Terrorist financing: did it really happen like this?

Anyone who has ever picked up and read a sanctions list from OFAC or the UN should check out series three of a program called Homeland. One particular series of the show pits the simultaneous might and fragility of the secret services  – in this case the Central Intelligence Agency – against terrorists and their hidden financiers. The fictional bank is named HLBC which continued to deal with the holding company of a bank, even after the bank itself was placed on the sanctions list.

Screenshot from the TV show Homeland

Screenshot from the TV show Homeland

The show does perhaps romanticise the often uninteresting and hard work put in by analysts who sift through reams of data to find the one transaction that connects the suspect to a regulated financial institution. I have never had the chance to either sit in on a secret service analyst’s briefing (although if I had, I would not be able to tell you about it) , nor work in the sanctions department of a bank (which may also elicit silence from me, albeit for different reasons). Friends in both fields tell me that their working lives are generally not so highly charged. I still wondered if the Homeland writer’s dig at HLBC (ahem) was entirely fictional, or based on a grain of truth?

Here is how the scene panned out.

A CIA veteran, and a new young financial intelligence officer call a meeting at CIA headquarters with the head of HLBC who is surrounded by flunky executives and an aggressive legal team. When the analyst confronts the bank with the proof of their connections to a sanctioned business, the lawyers rebut with a question about the provenance of the information, nicely sidestepping the point and focusing on the irrelevant detail of how-they-got-caught, rather than what-their-actions-have caused, which in this case is a fictional attack killing several hundred CIA staff.
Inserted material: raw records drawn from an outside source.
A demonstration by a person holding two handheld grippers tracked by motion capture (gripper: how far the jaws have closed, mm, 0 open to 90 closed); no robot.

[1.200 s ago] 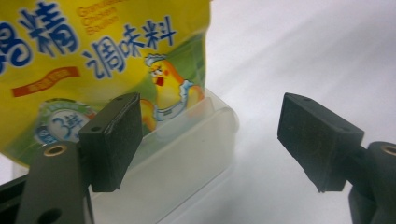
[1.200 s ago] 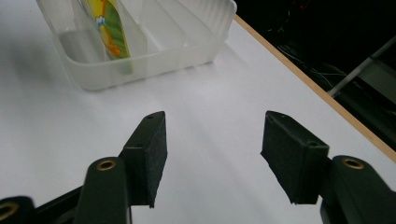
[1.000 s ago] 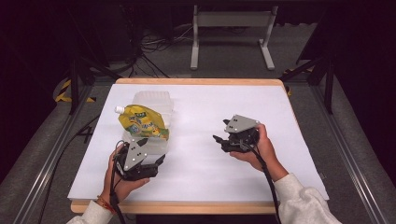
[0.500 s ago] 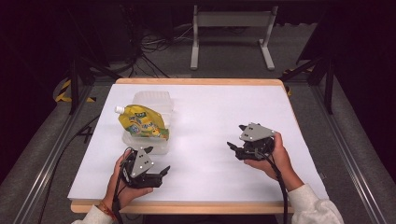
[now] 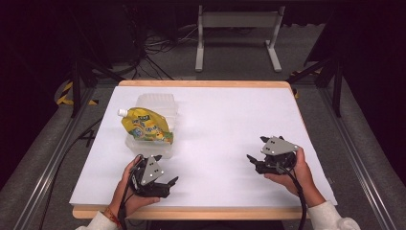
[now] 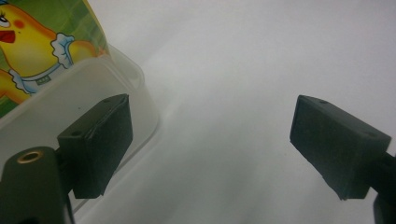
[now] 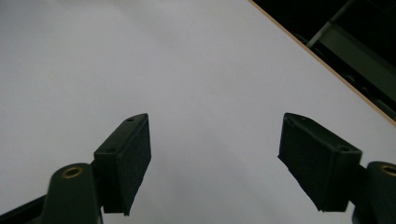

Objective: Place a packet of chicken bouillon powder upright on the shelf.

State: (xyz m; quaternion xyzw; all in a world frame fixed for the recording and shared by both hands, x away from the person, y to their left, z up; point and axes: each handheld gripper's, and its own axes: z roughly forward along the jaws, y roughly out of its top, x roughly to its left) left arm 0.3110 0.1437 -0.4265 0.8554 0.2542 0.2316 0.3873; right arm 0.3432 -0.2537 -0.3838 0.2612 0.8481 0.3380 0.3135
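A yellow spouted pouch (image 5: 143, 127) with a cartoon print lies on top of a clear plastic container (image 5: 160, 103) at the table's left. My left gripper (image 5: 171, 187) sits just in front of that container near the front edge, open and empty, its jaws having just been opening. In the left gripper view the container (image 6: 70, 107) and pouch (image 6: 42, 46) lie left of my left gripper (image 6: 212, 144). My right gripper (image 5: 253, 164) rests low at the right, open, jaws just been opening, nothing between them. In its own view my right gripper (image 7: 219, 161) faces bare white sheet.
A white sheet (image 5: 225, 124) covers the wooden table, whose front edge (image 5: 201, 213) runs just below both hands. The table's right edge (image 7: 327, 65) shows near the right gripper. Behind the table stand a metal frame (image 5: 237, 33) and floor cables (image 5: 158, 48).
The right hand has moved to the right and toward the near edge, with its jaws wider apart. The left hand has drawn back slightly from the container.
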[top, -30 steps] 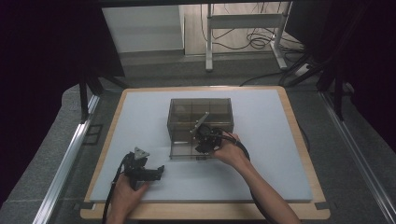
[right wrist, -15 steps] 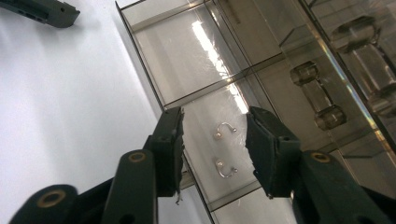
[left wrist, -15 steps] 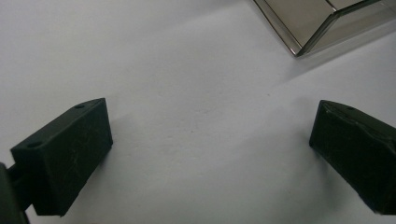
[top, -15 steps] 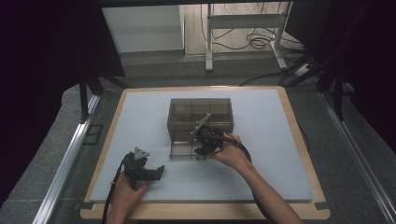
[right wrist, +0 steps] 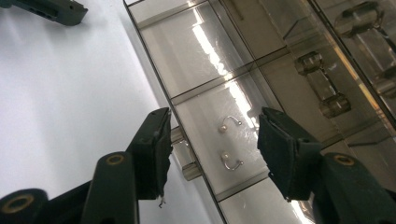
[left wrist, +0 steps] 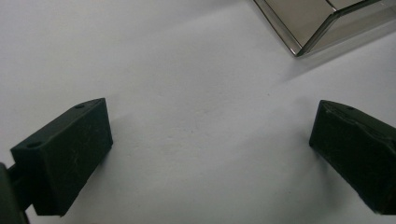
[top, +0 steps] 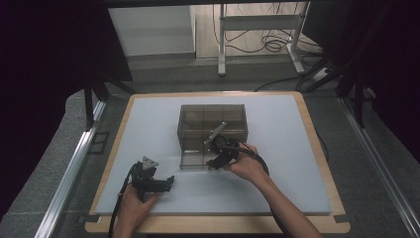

The bank head honcho gets angry with the analyst, for daring to suggest that he had any knowledge of the illegal transactions. Using all the might and pomp placed on his office by, no doubt, the executive flunkies surrounding him and a corporate structure which puts aggression and the ruthless pursuit of profit and personal gain above all other objectives, he thumps his fist on the table, berates the analyst and storms out of the room. We are left thinking that the meeting was a disaster.

That is, until the next day when the bank boss and his entourage look over the evidence again, pick up their toys and put them back in the pram, and dutifully send over all of the requested data to the secret service for scrutiny.

Can anyone on the inside tell me if it actually happens like this? I really hope so.